» EXERCISE INSTRUCTIONS
Reproduce every line of the material below exactly. No pictures belong in the copy.

-------------------------

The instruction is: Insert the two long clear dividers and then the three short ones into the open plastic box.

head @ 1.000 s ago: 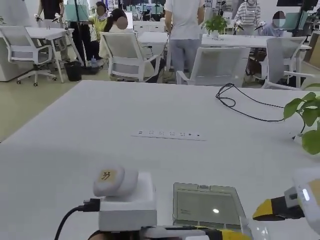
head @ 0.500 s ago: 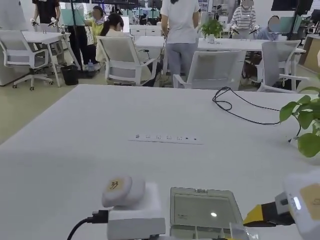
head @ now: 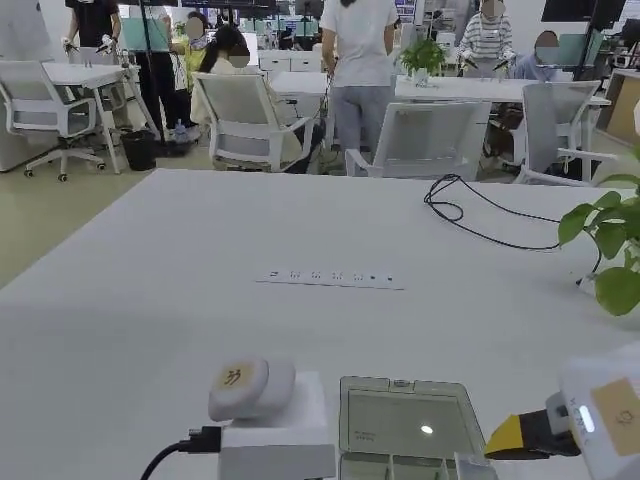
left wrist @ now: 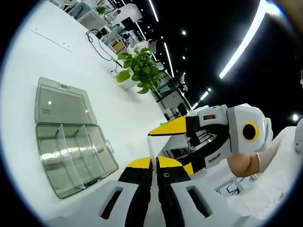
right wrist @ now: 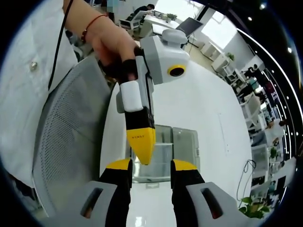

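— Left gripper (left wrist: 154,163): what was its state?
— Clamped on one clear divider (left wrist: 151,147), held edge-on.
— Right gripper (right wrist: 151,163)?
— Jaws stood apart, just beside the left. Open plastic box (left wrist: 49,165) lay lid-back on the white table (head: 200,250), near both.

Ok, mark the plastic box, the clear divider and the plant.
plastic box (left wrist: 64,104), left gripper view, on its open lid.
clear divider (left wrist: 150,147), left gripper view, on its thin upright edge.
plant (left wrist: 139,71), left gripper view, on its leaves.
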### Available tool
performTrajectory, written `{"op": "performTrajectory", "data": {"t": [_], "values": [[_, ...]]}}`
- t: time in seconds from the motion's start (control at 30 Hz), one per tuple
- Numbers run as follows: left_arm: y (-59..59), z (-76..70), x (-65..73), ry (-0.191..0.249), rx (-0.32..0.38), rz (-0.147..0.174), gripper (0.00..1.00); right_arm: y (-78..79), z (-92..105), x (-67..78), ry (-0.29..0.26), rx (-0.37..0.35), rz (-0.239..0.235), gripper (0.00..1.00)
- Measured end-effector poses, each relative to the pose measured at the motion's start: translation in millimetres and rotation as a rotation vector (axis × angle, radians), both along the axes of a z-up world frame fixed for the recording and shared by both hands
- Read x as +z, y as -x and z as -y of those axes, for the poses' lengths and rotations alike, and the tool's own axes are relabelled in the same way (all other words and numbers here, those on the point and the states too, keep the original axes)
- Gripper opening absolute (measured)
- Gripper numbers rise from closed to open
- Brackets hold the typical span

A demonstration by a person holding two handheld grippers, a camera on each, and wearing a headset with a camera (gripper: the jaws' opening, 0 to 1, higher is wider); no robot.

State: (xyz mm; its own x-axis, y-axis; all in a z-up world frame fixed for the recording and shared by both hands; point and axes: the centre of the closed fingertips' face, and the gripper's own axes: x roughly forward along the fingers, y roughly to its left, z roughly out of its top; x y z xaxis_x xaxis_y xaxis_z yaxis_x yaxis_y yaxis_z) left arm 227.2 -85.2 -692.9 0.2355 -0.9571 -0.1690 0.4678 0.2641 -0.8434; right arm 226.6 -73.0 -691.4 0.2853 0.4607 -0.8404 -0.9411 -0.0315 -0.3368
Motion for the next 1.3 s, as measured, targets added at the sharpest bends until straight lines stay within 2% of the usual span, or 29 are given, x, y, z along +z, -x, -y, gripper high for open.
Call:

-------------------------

» ANSWER TO THE PROBLEM
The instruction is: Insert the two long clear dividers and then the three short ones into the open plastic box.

head @ 1.000 s ago: 
head @ 0.500 s ago: 
head @ now: 
left wrist @ now: 
right wrist @ now: 

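— Left gripper (left wrist: 154,163): what was its state?
— Clamped on one clear divider (left wrist: 151,147), held edge-on.
— Right gripper (right wrist: 151,163)?
— Jaws stood apart, just beside the left. Open plastic box (left wrist: 49,165) lay lid-back on the white table (head: 200,250), near both.

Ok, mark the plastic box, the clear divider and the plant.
plastic box (left wrist: 64,104), left gripper view, on its open lid.
clear divider (left wrist: 150,147), left gripper view, on its thin upright edge.
plant (left wrist: 139,71), left gripper view, on its leaves.
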### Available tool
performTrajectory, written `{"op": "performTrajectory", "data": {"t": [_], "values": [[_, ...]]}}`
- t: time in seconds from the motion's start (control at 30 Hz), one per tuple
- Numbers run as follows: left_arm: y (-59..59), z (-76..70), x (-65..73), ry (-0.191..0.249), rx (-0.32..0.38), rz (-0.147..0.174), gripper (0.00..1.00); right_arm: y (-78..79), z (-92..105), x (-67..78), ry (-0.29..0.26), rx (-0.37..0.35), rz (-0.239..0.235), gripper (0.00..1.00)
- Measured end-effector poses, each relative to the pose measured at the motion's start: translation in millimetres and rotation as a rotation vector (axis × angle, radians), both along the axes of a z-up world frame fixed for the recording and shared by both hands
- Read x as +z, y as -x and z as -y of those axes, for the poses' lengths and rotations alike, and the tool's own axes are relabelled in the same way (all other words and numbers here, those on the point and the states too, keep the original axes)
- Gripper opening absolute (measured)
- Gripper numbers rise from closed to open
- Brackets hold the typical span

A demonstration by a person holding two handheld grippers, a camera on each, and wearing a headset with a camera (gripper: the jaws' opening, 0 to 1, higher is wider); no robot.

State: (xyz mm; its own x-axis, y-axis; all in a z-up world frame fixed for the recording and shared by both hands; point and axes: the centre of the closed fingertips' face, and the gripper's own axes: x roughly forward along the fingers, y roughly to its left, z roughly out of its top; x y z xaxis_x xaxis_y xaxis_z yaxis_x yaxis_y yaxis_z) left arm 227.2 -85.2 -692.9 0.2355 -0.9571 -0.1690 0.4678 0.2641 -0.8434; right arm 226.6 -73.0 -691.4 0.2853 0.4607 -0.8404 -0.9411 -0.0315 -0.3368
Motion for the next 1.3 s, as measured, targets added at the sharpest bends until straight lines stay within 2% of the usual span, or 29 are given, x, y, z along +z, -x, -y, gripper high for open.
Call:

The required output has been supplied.